Patient 91’s astounding recovery marks Vietnam’s new medical miracle

by NDO07 July 2020 Last updated at 12:07 PM

Patient 91 spent more than 50 days on ECMO.
Patient 91 spent more than 50 days on ECMO.

VTV.vn - After 111 days being hospitalised, including 68 days in a coma, Patient 91 finally woke up and then fully recovered in a safe country, while COVID-19 is still a danger in many parts of the world.

For doctors at the Ho Chi Minh City-based Cho Ray Hospital, the smile on the face of Patient 91 on June 3 has brought great happiness to them, because this is the first radiant light after a three-month grey journey "scrambling in the narrow tunnel", struggling to save his life that once "hung by a single hair."

Resilience to consecutive upheavals

After about a month since Patient 91 was hospitalised, on April 8, Ho Chi Minh City Hospital for Tropical Diseases asked for a consultation when he was in a critical situation, falling into a coma with fibrosis of the lungs. The National Steering Committee for COVID-19 Prevention and Control urgently dispatched a team of elite and versatile young doctors from Cho Ray Hospital to the city’s Hospital for Tropical Diseases to provide technical support on extracorporeal membrane oxygenation (ECMO).

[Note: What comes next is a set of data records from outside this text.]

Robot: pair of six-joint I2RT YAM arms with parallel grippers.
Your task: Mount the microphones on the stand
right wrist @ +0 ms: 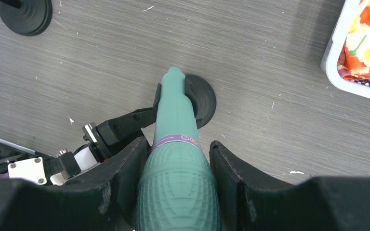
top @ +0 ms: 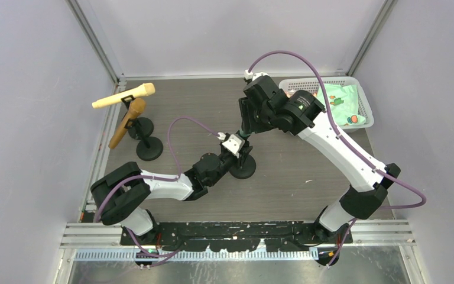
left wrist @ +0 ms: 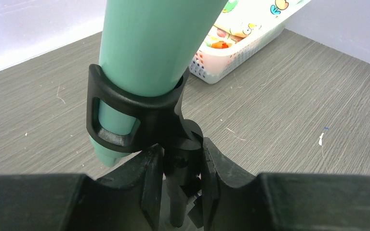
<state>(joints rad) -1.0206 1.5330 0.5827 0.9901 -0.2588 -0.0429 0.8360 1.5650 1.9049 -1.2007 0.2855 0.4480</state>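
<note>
The mint-green microphone (right wrist: 176,120) stands steeply with its handle (left wrist: 149,48) seated in the black clip (left wrist: 125,108) of the middle stand (top: 243,167), its tail poking out below. My right gripper (right wrist: 178,163) is shut on its ribbed head from above. My left gripper (left wrist: 183,168) is shut on the stand's post just under the clip. At the back left, the cream-yellow microphone (top: 124,95) and the golden-brown microphone (top: 127,121) sit tilted in two other stands (top: 149,149).
A white basket (top: 363,106) holding a patterned cloth stands at the back right, near the right arm. A metal frame runs along the table's left and back edges. One of the left stands' bases (right wrist: 25,14) shows in the right wrist view.
</note>
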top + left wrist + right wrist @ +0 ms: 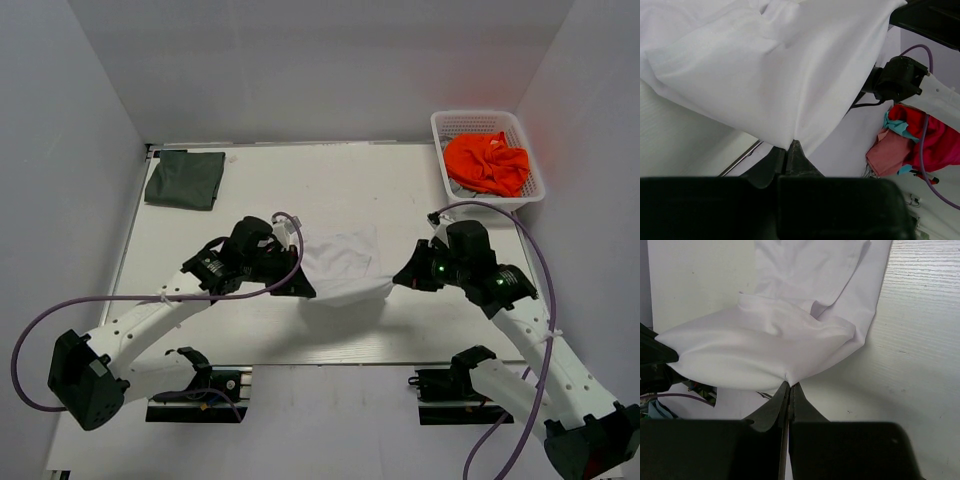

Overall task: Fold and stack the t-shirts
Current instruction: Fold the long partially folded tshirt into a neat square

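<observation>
I have the white t-shirt (343,265) strung between both arms near the middle of the table (300,180), a little toward the near edge. The left gripper (792,146) is pinched tight on the shirt's edge: in its wrist view the two fingers meet at a point with a fold of white cloth caught between them, and the fabric fans up and away from there. The right gripper (789,386) is closed just as tightly on the opposite side, with cloth bunched into its fingertips and the rest of the shirt lying flat on the table beyond. From above, the near edge of the shirt bows between the two grips and casts a shadow, though I can't tell whether the sagging middle touches the table. The dark grey-green t-shirt (185,178) lies folded at the far left corner, well apart from the arms. At the far right a white basket (440,125) holds an orange cloth (487,162).
</observation>
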Tool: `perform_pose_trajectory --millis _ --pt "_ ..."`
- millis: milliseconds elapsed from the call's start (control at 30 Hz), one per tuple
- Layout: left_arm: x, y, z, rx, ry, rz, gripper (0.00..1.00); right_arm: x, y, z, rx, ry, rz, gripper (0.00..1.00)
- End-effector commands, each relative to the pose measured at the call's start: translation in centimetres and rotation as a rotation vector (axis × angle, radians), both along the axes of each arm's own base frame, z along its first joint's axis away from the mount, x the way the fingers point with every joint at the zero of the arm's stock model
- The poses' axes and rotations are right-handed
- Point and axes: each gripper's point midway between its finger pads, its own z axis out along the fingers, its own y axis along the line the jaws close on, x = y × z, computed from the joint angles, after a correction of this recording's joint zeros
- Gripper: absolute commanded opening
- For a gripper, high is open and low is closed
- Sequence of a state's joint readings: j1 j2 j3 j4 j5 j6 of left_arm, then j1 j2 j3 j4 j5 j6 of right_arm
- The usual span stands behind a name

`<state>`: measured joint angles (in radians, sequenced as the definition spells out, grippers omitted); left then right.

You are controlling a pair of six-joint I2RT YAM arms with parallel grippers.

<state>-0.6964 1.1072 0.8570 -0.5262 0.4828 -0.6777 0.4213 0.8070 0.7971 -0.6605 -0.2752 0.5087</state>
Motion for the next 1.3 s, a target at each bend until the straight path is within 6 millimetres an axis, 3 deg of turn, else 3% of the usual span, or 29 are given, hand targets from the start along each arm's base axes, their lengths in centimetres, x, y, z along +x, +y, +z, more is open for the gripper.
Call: perform_pose_trajectory --millis 0,300,367,400,467,500,633,700,867,1200,1267 --pt "0.0 0.5 1.1 0.007 -0.010 0.036 0.09 1.5 -0.2 1.8 -0.016 -0.072 -0.022 0.00" --pt "5.7 0.7 2.1 0.099 -0.101 0.201 0.09 6.6 0.5 3.5 0.009 -0.164 -0.127 0.00" --pt "7.0 0.7 1.1 0.147 -0.075 0.258 0.09 7.8 0.5 3.6 -0.004 -0.158 -0.152 0.00" --pt "7.8 0.4 1.5 0.150 -0.087 0.271 0.07 8.2 0.6 3.5 -0.009 -0.156 -0.160 0.00" --pt "9.3 0.6 -0.2 0.214 -0.052 0.342 0.02 9.2 0.5 3.2 -0.031 -0.152 -0.181 0.00" --pt "10.9 1.3 -0.1 0.241 -0.077 0.414 0.02 9.6 0.7 3.3 -0.028 -0.160 -0.182 0.00" --pt "13.5 1.8 -0.8 0.298 -0.070 0.524 0.01 12.0 1.2 4.1 -0.028 -0.198 -0.194 0.00" --pt "15.0 1.9 -0.7 0.294 -0.073 0.566 0.01 12.9 1.2 3.1 -0.055 -0.174 -0.206 0.00" --pt "16.5 2.9 -0.7 0.316 -0.090 0.620 0.00 15.4 1.0 3.7 -0.084 -0.194 -0.234 0.00" --pt "20.3 4.1 -1.5 0.344 -0.087 0.700 0.05 20.2 2.0 2.1 -0.115 -0.156 -0.226 0.00" --pt "22.1 4.7 -1.8 0.344 -0.092 0.737 0.05 21.5 2.3 1.1 -0.121 -0.139 -0.221 0.00"
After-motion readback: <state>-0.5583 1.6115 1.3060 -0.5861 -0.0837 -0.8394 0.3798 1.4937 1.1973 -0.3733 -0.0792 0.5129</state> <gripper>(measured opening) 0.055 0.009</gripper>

Over the past 100 days, hundreds of medical staff from both the hospitals have day and night resolutely handling consecutive upheavals related to the 43-year-old British. "When his lung function was too low, the consultation team indicated a lung transplant. We thought that his lungs were almost dead and the patient's chance of survival was extremely low," said Assoc. Prof., Dr. Pham Thi Ngoc Thao, Deputy Director of Cho Ray Hospital, as she slowed down the battle of wits to make vital decisions before an unprecedented medical case in the world.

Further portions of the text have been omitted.